Your instructions:
The required output is the exact run of lines in the listing below from the line holding "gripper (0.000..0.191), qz" through the line holding "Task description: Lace", with no pictures.

Data segment:
--------------------

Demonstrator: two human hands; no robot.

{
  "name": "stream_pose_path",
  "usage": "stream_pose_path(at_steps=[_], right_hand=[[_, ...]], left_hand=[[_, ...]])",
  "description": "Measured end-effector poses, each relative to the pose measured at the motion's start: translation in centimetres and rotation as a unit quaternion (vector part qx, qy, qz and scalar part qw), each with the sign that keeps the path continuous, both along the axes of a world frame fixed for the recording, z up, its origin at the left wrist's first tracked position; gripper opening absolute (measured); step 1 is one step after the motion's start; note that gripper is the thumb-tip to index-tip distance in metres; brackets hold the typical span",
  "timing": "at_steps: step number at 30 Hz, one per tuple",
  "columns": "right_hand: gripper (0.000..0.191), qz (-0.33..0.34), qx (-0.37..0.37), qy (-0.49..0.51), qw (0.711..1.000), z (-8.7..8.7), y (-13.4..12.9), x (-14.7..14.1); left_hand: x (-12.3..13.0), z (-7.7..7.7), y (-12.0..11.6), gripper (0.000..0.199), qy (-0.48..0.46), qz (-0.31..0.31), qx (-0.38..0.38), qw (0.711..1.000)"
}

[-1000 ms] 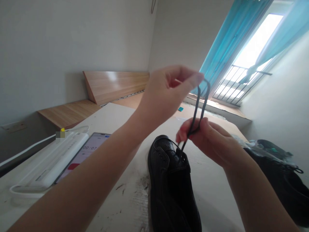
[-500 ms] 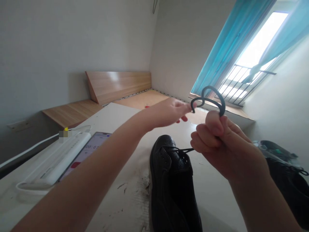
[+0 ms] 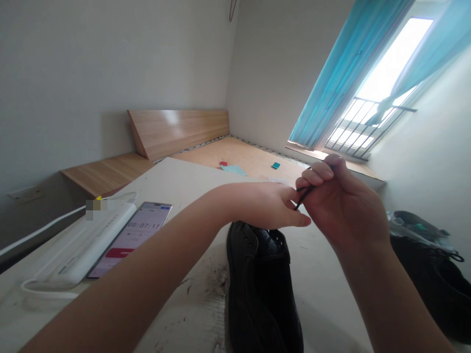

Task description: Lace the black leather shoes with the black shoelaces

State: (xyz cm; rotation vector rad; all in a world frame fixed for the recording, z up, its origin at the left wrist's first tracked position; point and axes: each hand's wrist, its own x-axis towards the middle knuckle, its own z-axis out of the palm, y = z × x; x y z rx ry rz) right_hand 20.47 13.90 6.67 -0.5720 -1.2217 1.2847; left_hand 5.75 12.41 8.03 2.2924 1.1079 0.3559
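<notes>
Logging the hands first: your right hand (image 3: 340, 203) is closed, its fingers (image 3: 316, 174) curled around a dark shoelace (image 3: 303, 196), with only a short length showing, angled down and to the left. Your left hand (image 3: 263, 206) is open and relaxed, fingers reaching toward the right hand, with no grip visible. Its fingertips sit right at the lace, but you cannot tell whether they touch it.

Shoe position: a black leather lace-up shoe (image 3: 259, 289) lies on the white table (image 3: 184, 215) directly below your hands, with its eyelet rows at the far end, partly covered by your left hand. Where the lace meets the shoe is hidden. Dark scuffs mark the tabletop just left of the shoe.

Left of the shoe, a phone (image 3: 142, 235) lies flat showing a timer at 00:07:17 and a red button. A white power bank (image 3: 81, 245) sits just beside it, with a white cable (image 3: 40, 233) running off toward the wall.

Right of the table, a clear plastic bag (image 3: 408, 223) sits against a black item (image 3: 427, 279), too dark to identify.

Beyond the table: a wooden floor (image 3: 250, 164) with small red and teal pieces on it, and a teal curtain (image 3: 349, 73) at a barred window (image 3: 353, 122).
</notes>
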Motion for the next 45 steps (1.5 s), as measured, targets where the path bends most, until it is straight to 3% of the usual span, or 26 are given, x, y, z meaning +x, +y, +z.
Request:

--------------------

Expected output:
  "columns": "right_hand: gripper (0.000..0.191), qz (-0.33..0.34), qx (-0.37..0.37), qy (-0.49..0.51), qw (0.711..1.000), z (-8.7..8.7), y (-13.4..12.9), x (-14.7..14.1); left_hand: x (-12.3..13.0), z (-7.7..7.7), y (-12.0..11.6), gripper (0.000..0.199), qy (-0.48..0.46), qz (-0.31..0.31), qx (-0.38..0.38), qw (0.711..1.000)"
}

[-1000 ms] 
[-500 ms] 
[+0 ms] 

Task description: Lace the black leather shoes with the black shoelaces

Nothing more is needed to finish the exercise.